- _Requirement_: Exact reproduction of the listing is required. Pictures are not reproduced.
Data: Begin
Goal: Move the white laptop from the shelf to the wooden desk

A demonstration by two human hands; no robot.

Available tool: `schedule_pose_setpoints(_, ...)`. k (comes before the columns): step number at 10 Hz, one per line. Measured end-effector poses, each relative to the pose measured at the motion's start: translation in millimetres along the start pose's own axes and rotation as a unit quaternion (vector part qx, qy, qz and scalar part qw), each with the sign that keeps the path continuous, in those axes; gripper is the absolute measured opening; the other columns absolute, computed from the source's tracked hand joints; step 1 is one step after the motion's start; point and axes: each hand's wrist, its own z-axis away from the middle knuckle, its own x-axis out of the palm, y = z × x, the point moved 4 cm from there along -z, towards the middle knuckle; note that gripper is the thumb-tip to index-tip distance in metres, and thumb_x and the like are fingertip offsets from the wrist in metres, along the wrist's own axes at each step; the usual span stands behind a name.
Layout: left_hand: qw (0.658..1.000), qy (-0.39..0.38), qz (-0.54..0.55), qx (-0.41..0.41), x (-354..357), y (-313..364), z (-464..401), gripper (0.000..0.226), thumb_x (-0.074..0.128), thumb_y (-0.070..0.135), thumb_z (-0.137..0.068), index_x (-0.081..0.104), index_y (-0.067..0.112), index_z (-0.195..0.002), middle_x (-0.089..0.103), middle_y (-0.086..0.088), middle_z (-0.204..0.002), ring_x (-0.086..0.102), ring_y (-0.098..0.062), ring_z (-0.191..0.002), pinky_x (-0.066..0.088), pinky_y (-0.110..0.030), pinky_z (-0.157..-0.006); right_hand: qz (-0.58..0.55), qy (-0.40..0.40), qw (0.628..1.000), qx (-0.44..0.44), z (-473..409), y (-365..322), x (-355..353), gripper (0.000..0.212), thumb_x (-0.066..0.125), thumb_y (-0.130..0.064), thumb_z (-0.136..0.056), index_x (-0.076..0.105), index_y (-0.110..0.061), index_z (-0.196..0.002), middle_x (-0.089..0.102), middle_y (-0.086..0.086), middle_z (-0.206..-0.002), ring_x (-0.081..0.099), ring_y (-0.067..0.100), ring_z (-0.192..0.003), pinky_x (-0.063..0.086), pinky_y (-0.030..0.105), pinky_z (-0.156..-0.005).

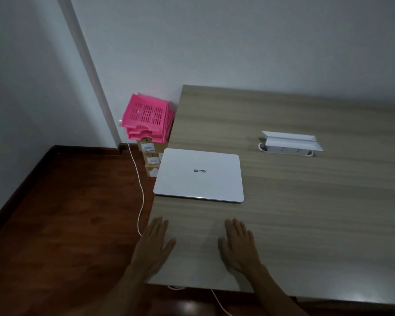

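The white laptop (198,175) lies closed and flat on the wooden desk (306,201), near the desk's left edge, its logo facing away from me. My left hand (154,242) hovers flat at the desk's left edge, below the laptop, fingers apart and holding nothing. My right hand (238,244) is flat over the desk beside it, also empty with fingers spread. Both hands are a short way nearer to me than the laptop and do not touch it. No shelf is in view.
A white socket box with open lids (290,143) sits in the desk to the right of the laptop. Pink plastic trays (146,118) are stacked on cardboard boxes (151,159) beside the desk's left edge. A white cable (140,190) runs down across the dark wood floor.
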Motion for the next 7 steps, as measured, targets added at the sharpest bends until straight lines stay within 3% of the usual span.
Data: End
- _Solved problem_:
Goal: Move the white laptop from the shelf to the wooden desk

A demonstration by two human hands; no robot.

Available tool: `schedule_pose_setpoints(_, ...)`. k (comes before the columns): step number at 10 Hz, one per line. Measured end-effector poses, each relative to the pose measured at the motion's start: translation in millimetres along the start pose's own axes and rotation as a unit quaternion (vector part qx, qy, qz and scalar part qw), each with the sign that keeps the path continuous, in those axes; gripper is the absolute measured opening; the other columns absolute, computed from the source's tracked hand joints; step 1 is one step after the motion's start; point and axes: each hand's wrist, its own z-axis away from the middle knuckle, its own x-axis out of the palm, y = z × x, the point moved 4 cm from there along -z, towards the middle knuckle; note that gripper is the thumb-tip to index-tip distance in metres, and thumb_x and the like are fingertip offsets from the wrist in metres, along the wrist's own axes at each step; the usual span stands behind a name.
Layout: left_hand: qw (0.658..1.000), qy (-0.39..0.38), qz (-0.54..0.55), qx (-0.41..0.41), x (-354..357), y (-313..364), z (-464..401), gripper (0.000..0.226), thumb_x (-0.074..0.128), thumb_y (-0.070..0.135), thumb_z (-0.137..0.068), index_x (-0.081..0.104), index_y (-0.067..0.112), index_z (-0.195..0.002), middle_x (-0.089..0.103), middle_y (-0.086..0.088), middle_z (-0.204..0.002), ring_x (-0.086..0.102), ring_y (-0.098..0.062), ring_z (-0.191..0.002), pinky_x (-0.066..0.088), pinky_y (-0.110..0.030), pinky_z (-0.157..-0.006); right_hand: qz (-0.58..0.55), qy (-0.40..0.40), qw (0.628..1.000), qx (-0.44..0.44), z (-473..409), y (-365..322), x (-355..353), gripper (0.000..0.212), thumb_x (-0.066..0.125), thumb_y (-0.130..0.064), thumb_z (-0.136..0.056), index_x (-0.076..0.105), index_y (-0.110..0.061), index_z (-0.196..0.002), middle_x (-0.089..0.102), middle_y (-0.086..0.086), middle_z (-0.206..-0.002), ring_x (-0.081..0.099), ring_y (-0.067..0.100), ring_z (-0.192..0.003), pinky_x (-0.063..0.086), pinky_y (-0.030..0.105), pinky_z (-0.156..-0.005).


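The white laptop (198,175) lies closed and flat on the wooden desk (306,201), near the desk's left edge, its logo facing away from me. My left hand (154,242) hovers flat at the desk's left edge, below the laptop, fingers apart and holding nothing. My right hand (238,244) is flat over the desk beside it, also empty with fingers spread. Both hands are a short way nearer to me than the laptop and do not touch it. No shelf is in view.
A white socket box with open lids (290,143) sits in the desk to the right of the laptop. Pink plastic trays (146,118) are stacked on cardboard boxes (151,159) beside the desk's left edge. A white cable (140,190) runs down across the dark wood floor.
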Motion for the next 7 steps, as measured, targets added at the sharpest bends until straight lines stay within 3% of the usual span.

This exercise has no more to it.